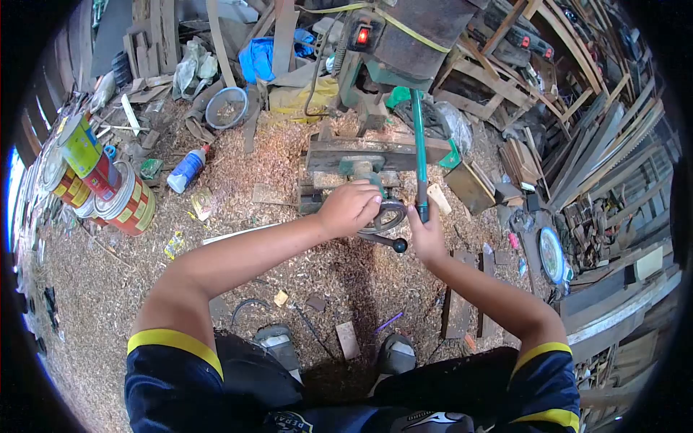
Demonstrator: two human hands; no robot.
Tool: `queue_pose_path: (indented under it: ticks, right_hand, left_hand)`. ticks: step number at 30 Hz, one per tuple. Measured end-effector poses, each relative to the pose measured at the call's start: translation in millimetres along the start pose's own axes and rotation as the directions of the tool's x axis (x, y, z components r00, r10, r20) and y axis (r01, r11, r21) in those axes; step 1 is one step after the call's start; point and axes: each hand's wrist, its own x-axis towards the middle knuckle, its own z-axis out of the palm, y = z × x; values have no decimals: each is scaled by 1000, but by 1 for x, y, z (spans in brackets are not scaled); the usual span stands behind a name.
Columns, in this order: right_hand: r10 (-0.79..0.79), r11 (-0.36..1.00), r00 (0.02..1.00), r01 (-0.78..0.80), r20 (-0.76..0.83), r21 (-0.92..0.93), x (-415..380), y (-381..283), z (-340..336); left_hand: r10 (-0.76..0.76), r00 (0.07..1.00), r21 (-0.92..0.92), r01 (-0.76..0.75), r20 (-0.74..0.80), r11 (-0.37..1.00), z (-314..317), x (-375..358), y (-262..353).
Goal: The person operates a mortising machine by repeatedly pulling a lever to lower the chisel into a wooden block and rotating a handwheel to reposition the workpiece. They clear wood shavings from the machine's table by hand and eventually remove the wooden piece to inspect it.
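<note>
My left hand [351, 208] is closed over the upper left rim of a dark metal handwheel [390, 219], which has a black ball knob [399, 245] on a short arm below it. My right hand [427, 234] is wrapped round the lower end of a long green lever [420, 144] that runs up to the machine [426, 36]. Beyond my left hand, a wooden beam [382, 154] lies across the machine's green vise-like part. A red switch glows on the machine's upper left.
Stacked paint buckets [126, 206] stand at the left, near a blue bottle [188, 170] and a round basin [227, 108]. Wood shavings cover the floor. Boards and wood scraps [606, 151] are piled at the right. My two feet are below, beside a small wood block [347, 340].
</note>
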Motion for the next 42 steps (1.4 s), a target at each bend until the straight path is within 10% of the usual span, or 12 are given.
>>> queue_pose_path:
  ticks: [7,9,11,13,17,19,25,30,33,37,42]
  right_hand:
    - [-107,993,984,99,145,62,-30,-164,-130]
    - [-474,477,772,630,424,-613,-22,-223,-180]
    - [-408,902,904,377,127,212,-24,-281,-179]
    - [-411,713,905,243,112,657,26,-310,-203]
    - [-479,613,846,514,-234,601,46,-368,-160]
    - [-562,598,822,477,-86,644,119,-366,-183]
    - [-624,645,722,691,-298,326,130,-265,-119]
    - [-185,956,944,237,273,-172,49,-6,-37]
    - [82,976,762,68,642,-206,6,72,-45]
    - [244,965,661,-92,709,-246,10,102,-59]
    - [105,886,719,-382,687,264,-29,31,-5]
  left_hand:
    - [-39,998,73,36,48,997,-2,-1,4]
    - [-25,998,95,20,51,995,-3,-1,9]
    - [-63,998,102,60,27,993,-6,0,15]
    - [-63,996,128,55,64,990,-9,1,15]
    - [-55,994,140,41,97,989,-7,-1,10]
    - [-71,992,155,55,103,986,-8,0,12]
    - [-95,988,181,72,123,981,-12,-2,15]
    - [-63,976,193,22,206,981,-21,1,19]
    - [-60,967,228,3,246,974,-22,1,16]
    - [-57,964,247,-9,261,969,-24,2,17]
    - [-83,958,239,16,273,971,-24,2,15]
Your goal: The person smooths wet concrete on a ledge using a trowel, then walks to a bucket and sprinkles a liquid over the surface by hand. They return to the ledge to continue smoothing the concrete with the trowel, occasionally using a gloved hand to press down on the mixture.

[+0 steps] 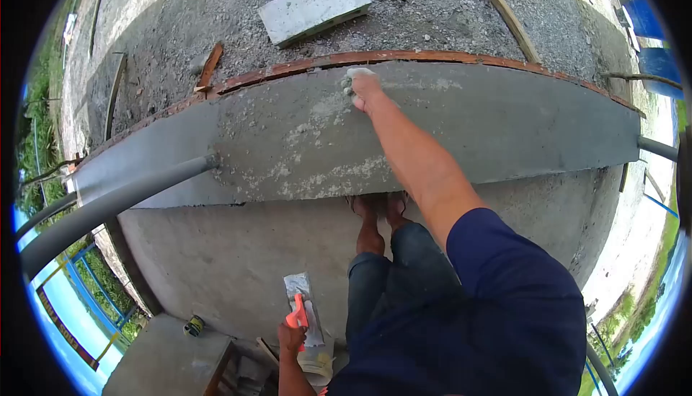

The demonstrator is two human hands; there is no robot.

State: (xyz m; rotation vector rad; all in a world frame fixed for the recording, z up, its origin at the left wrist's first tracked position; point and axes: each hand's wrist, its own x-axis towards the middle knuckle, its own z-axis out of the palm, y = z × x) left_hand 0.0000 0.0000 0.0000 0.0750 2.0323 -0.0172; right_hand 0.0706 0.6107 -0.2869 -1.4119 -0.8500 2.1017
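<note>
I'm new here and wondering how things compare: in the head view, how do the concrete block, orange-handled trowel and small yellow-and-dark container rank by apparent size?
Largest to smallest, as they look:
1. concrete block
2. orange-handled trowel
3. small yellow-and-dark container
True sizes may differ with distance.

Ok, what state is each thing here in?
Left hand: closed on the trowel
Trowel: blade smeared
Right hand: over the slab, grip unclear
Slab: crumb-strewn mid-length, smoother at both ends
Wooden edging: set along the slab
Concrete block: lying on gravel
</note>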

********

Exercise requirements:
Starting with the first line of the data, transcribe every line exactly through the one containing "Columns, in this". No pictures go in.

Result for this task:
Demonstrator: two human hands; no robot.
Tool: `queue_pose_path: (indented under it: ticks, right_hand, left_hand)`. ticks: step number at 30 Hz, one per tuple. Measured end-effector poses, each relative to the pose measured at the call's start: translation in millimetres along the start pose's own axes and rotation as the directions of the tool's x axis (x, y, z components r00, r10, r20) and y axis (r01, r11, r21) in those axes; step 1 is one step after the call's start; point and axes: each hand's wrist, its own x-axis towards the middle knuckle, its own z-axis out of the palm, y = z × x; values have no decimals: each is scaled by 1000, but by 1 for x, y, z (spans in brackets are not scaled); the usual span stands behind a name.
Columns, in this order: right_hand: r10 (-0.79..0.79), r11 (-0.36..1.00), r00 (0.02..1.00), r01 (-0.78..0.80), r20 (-0.76..0.83), r21 (-0.92..0.93), x (-415..380), y (-381..283), z (-340..336); left_hand: r10 (-0.76..0.76), r00 (0.07..1.00), r21 (-0.92..0.92), r01 (-0.76..0.75), r20 (-0.74..0.80), r11 (-0.37..1.00), z (-314..317), x (-375..358), y (-262..353).

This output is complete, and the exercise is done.